Work item => In the listing below, find the line with "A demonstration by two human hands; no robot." and the line with "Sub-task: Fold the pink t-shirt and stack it", then return them and every line between them exactly, minus the pictures.

Data shown =>
******************************

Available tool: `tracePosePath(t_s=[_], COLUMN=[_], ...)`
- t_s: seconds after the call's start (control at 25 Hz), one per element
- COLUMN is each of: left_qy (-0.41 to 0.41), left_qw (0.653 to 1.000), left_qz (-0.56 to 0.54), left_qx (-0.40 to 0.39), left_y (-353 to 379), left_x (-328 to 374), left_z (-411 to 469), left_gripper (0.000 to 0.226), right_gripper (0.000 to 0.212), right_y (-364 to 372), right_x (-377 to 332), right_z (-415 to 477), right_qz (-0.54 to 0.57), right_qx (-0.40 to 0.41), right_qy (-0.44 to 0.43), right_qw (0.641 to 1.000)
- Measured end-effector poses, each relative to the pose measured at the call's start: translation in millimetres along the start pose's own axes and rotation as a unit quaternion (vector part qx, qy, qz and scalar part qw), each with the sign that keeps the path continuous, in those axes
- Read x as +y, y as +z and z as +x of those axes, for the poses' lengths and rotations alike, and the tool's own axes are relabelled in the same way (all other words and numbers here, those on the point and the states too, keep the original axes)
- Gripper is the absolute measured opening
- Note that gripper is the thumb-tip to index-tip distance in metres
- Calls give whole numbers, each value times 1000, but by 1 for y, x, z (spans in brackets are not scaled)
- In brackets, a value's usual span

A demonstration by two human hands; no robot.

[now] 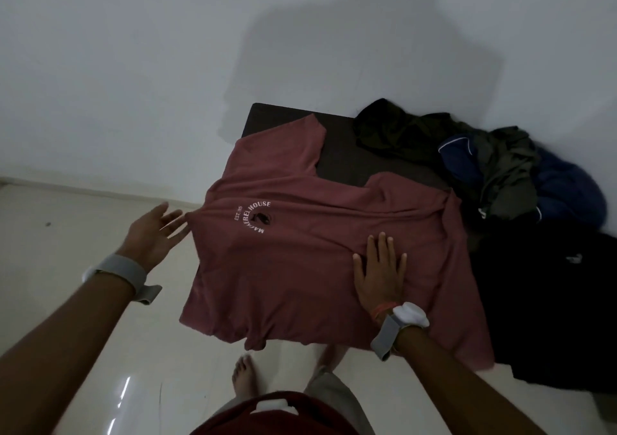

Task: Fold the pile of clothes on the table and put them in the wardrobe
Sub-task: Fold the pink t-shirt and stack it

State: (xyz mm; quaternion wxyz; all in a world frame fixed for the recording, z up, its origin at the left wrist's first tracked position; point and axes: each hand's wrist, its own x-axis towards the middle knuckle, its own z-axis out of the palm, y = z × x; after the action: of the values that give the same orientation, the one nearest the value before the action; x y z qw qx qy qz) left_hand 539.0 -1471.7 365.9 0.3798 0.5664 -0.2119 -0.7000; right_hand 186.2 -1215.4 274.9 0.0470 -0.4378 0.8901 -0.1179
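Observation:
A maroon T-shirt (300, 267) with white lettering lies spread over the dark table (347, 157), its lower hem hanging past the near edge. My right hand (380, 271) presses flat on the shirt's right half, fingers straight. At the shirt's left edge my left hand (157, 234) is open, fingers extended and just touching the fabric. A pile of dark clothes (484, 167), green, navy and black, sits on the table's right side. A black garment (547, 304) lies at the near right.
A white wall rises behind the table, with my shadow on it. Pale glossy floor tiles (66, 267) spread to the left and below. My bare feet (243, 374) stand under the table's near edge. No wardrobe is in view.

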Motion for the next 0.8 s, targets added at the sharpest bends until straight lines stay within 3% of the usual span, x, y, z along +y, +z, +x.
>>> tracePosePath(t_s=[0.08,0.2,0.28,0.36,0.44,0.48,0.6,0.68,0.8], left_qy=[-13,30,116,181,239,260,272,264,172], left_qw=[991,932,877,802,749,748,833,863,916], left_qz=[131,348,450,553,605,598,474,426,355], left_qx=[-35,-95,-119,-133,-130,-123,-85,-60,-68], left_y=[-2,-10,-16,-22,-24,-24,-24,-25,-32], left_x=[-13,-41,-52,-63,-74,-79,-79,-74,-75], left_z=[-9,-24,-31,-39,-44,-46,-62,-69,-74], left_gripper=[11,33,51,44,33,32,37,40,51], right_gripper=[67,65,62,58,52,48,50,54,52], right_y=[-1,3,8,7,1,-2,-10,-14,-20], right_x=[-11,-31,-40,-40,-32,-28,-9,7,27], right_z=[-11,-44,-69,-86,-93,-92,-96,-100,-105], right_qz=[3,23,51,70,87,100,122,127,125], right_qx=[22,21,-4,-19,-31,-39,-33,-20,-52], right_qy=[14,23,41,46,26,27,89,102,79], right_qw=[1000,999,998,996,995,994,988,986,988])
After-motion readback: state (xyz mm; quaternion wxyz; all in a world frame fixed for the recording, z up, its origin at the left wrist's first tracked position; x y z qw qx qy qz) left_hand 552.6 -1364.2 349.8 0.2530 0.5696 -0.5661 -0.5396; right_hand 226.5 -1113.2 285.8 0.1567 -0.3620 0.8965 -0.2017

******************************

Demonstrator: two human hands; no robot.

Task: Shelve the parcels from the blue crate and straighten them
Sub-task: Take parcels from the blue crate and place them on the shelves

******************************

Solution to this task =>
A demonstration by two human hands; no robot.

[now] 

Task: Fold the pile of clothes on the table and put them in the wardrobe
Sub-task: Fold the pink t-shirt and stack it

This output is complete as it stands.